_WORK ITEM_: Copy out all of the lines below exactly; the pictures do not belong in the copy.

_DATASET CONTENT_:
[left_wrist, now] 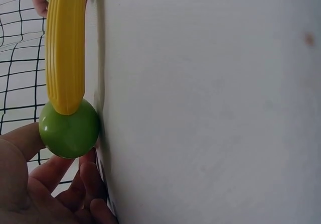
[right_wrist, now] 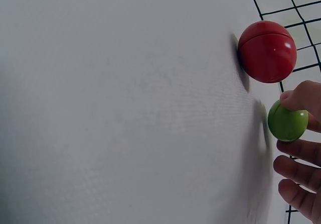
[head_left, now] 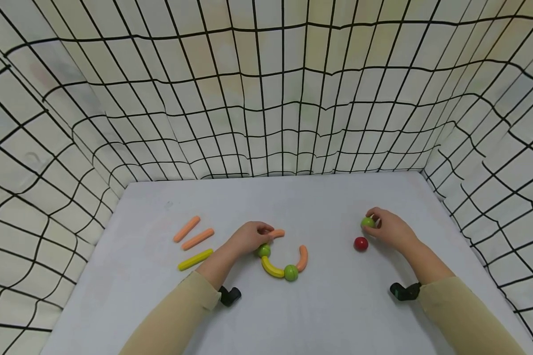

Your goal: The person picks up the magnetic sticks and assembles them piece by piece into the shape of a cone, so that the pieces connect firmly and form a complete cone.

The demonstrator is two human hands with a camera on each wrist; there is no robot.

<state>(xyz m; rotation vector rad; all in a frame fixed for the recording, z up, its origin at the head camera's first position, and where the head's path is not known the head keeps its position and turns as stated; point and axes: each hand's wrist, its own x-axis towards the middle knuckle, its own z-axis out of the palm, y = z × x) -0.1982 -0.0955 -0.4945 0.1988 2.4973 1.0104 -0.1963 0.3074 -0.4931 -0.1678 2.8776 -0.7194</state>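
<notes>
My left hand (head_left: 247, 238) pinches an orange stick (head_left: 277, 233) beside a green ball (head_left: 264, 251); its fingers hide part of the stick. From that ball, a curved yellow stick (head_left: 272, 267) leads to a second green ball (head_left: 291, 272), and a curved orange stick (head_left: 302, 258) rises from there. In the left wrist view the yellow stick (left_wrist: 65, 48) meets the near green ball (left_wrist: 69, 131), with thumb and fingers close round it. My right hand (head_left: 394, 230) holds another green ball (right_wrist: 287, 123) between thumb and fingers. Near it on the table lies a red ball (head_left: 361, 244).
Two straight orange sticks (head_left: 187, 229) and a straight yellow stick (head_left: 195, 260) lie left of my left arm. The white table (head_left: 328, 315) is bordered at the back and sides by black netting (head_left: 284, 103) over pale cloth. Dark wrist cameras (head_left: 404, 291) hang at both wrists.
</notes>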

_SOLVED EXERCISE_:
[left_wrist, now] 
[right_wrist, now] 
[head_left, now] 

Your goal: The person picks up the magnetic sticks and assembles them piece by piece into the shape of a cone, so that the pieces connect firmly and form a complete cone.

The demonstrator is two human hands with a camera on each wrist; there is no robot.

<state>(xyz m; rotation vector rad; all in a frame fixed for the recording, z up, its origin at the head camera's first position, and where the head's path is not known the head keeps its position and turns as stated; point and axes: each hand's wrist, its own x-axis towards the middle knuckle, its own z-axis out of the palm, y = z × x) -0.1982 -0.0955 -0.4945 0.1988 2.4973 1.0104 -0.1963 0.3074 -0.4931 -0.1678 2.8776 -0.7194</state>
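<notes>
My left hand (head_left: 247, 238) pinches an orange stick (head_left: 277, 233) beside a green ball (head_left: 264, 251); its fingers hide part of the stick. From that ball, a curved yellow stick (head_left: 272, 267) leads to a second green ball (head_left: 291, 272), and a curved orange stick (head_left: 302, 258) rises from there. In the left wrist view the yellow stick (left_wrist: 65, 48) meets the near green ball (left_wrist: 69, 131), with thumb and fingers close round it. My right hand (head_left: 394, 230) holds another green ball (right_wrist: 287, 123) between thumb and fingers. Near it on the table lies a red ball (head_left: 361, 244).
Two straight orange sticks (head_left: 187, 229) and a straight yellow stick (head_left: 195, 260) lie left of my left arm. The white table (head_left: 328, 315) is bordered at the back and sides by black netting (head_left: 284, 103) over pale cloth. Dark wrist cameras (head_left: 404, 291) hang at both wrists.
</notes>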

Nothing more belongs to the answer.